I even found the soundstage to be somewhat narrow, yet it falls deeply further from the front channels with nice separation of Paul Draper’s lead vocals which thrust from the center channel expanding to the rears. Dynamics are moderate and likely squashed purposefully to obtain a more even perceived volume. This doesn’t mean there aren’t any dynamics, rather that drums and guitars appear to lack a spike created by the fast rise and slew of these percussive instruments.
Now, unfortunately to my ears the entire surround mix is a bit too bright, specifically in the upper mid range, not the higher frequencies. While there is plenty of lows and clarity in the low midrange, the push in the upper mids cause the mix to sound somewhat thin and it exhausts my ears as I continue to listen.
I can solve much of these concerns noted above by switching from the DTS codec to the Dolby Digital layer, but I also know technically that I am sacrificing dynamics. Yet, as sad as this will sound to high resolution enthusiasts, the Dolby Digital sounds much better practically on all fronts. In fact the back channels come to life and I realize that there actually is a vibrant surround mix that has become lost in the mastering of the DTS codec. Additionally the upper midrange is not elevated, allowing for a much improved balance across the frequency spectrum. Yes, DTS has always been considered a step up from Dolby Digital, but when mastering gets in the way, comparative listeners like myself may find themselves flipping to a non-preferred codec.
Sadly the LPCM Stereo version suffers from the upper midrange bump that leads my ears to an unhappy state. Without any earlier versions on hand, I can’t say if this even approximates the original release, but I can say I enjoy the music, just don’t care for the general sound quality.
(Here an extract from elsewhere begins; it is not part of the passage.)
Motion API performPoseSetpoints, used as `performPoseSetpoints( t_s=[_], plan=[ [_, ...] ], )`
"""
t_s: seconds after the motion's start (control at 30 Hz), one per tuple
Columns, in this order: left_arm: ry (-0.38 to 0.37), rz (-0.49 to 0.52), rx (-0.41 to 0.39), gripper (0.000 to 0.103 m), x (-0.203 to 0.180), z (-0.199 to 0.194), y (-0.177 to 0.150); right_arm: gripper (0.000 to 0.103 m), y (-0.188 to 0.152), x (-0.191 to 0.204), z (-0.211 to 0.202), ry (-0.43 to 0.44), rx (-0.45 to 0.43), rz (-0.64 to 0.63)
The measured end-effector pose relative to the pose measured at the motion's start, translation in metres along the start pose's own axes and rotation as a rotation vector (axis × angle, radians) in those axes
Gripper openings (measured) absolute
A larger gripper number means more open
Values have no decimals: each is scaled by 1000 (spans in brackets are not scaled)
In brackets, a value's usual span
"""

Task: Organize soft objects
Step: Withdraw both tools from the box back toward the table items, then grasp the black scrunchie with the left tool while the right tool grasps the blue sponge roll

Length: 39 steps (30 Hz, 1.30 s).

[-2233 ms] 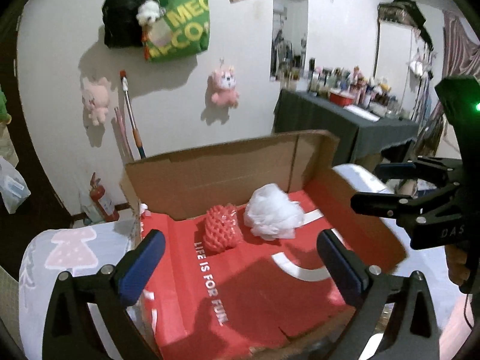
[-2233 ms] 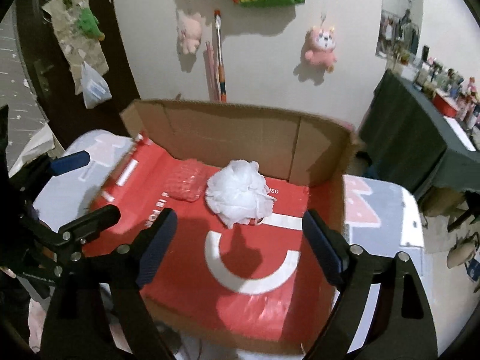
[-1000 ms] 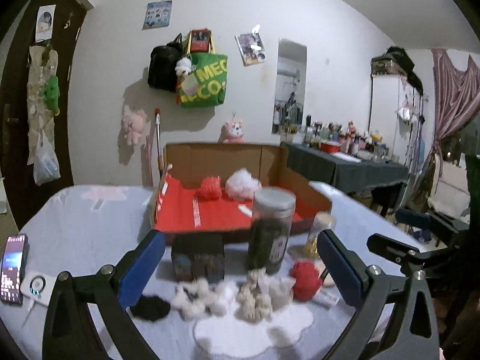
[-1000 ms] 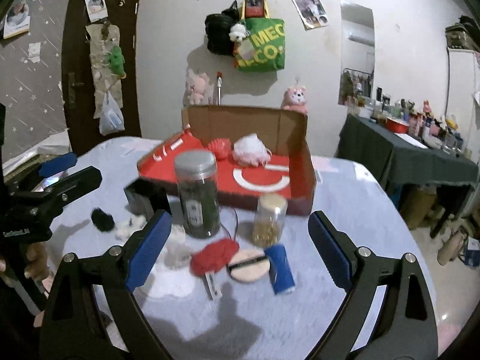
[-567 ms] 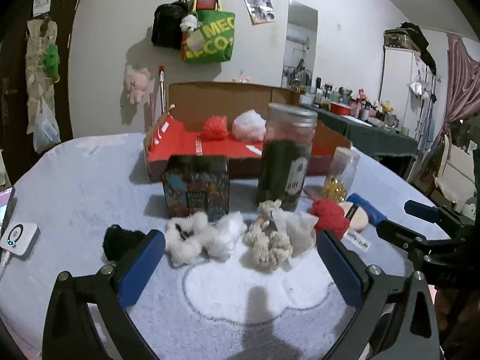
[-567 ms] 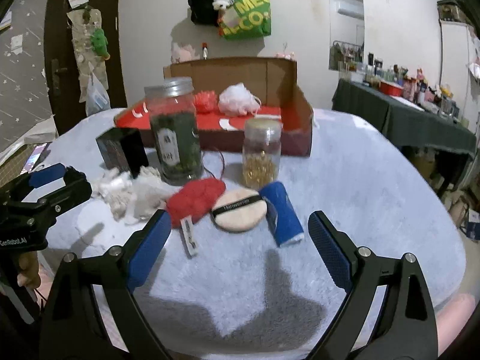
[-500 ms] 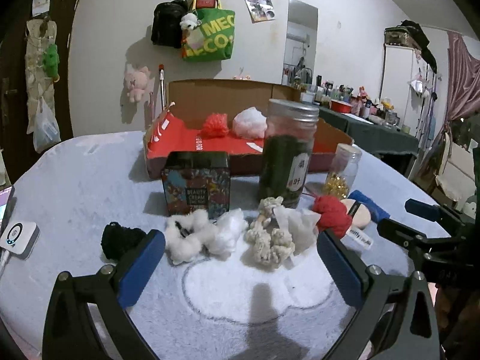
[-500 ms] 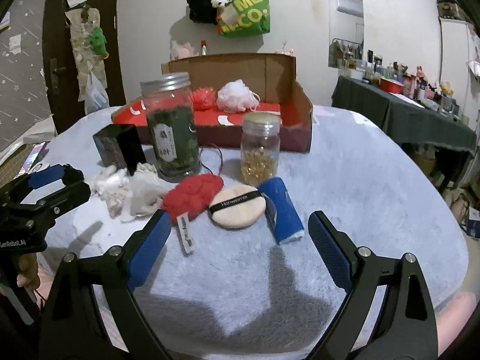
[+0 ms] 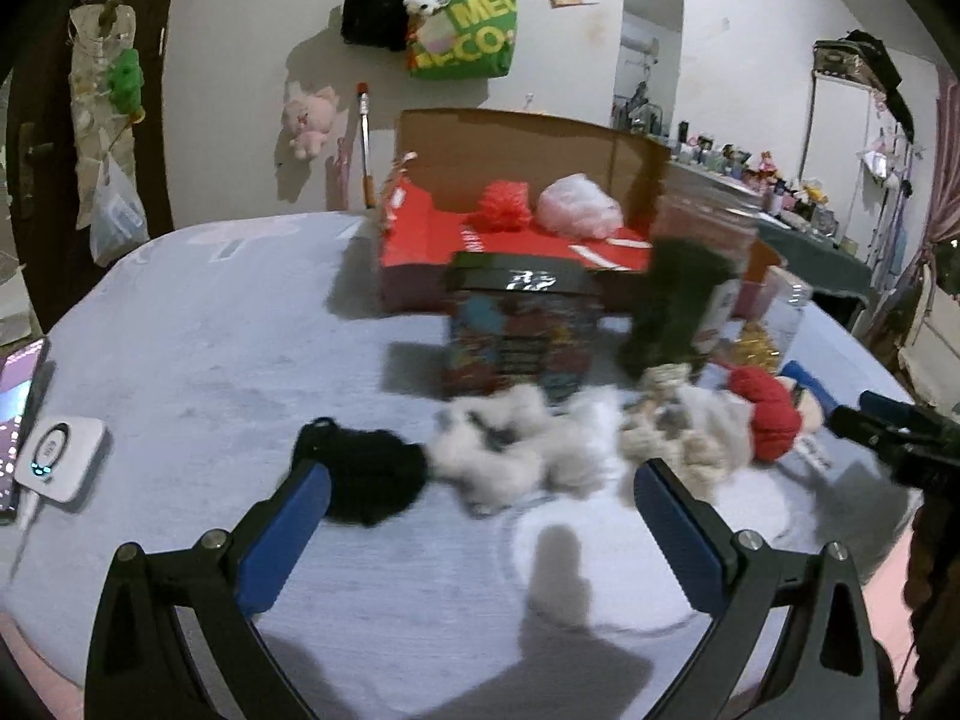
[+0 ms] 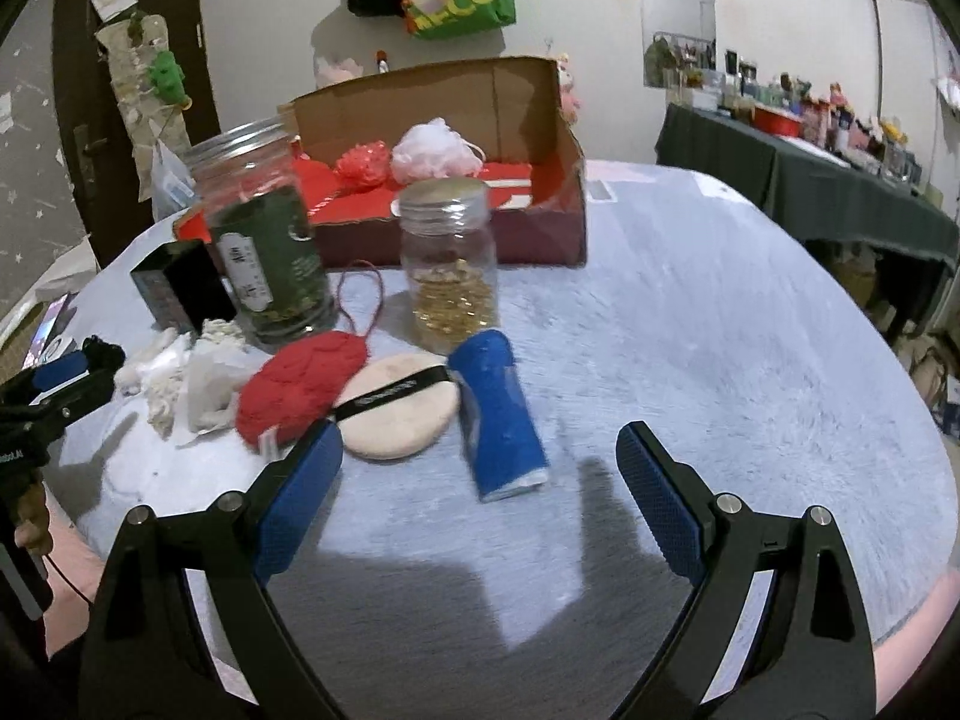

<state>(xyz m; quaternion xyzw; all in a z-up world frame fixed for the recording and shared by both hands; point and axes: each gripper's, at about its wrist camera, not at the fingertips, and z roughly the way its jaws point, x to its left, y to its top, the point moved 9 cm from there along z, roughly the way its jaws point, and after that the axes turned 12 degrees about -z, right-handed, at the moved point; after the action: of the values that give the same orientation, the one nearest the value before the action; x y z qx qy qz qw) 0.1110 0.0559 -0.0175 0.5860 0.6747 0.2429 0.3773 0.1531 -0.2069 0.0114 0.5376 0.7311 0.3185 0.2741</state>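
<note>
A cardboard box with a red lining point(image 9: 540, 240) point(image 10: 540, 204) stands at the back of the table and holds a red mesh puff point(image 9: 501, 213) point(image 10: 360, 167) and a white mesh puff point(image 9: 579, 213) point(image 10: 435, 153). In front lie a black fuzzy clump point(image 9: 366, 468), white fluffy pieces point(image 9: 516, 450) point(image 10: 180, 378), a red knit piece point(image 10: 300, 387) point(image 9: 768, 414), a beige powder puff point(image 10: 399, 402) and a blue roll point(image 10: 498, 414). My left gripper point(image 9: 474, 528) is open and empty, low before the black and white pieces. My right gripper point(image 10: 477, 498) is open and empty, just short of the blue roll.
A tall jar with green contents point(image 10: 264, 252) point(image 9: 684, 300), a small jar with gold bits point(image 10: 450, 264) and a dark printed box point(image 9: 519, 330) point(image 10: 180, 288) stand between the soft things and the cardboard box. A phone and a white device point(image 9: 60, 450) lie at the left edge.
Both grippers have pulled back from over the cardboard box, then dropped and moved closer to the row of soft things. The left view has swung left toward the black clump. Both stay open.
</note>
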Motion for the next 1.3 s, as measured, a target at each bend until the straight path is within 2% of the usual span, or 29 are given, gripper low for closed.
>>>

With all of this in mind, I can only recommend the deluxe edition for completists and absolute fans of Mansun. Surround enthusiasts will have to weigh the cost benefit for a mix that is doesn’t really hit the mark for immersionism. Finally, I can’t see a stand alone DVD surround release in the future, so if you want to collect this limited edition, get it before it goes out of print. However, while some purchasing restrictions for delivery to North America still exist, Amazon USA now carries it, and I pre-ordered my copy from the band’s web site.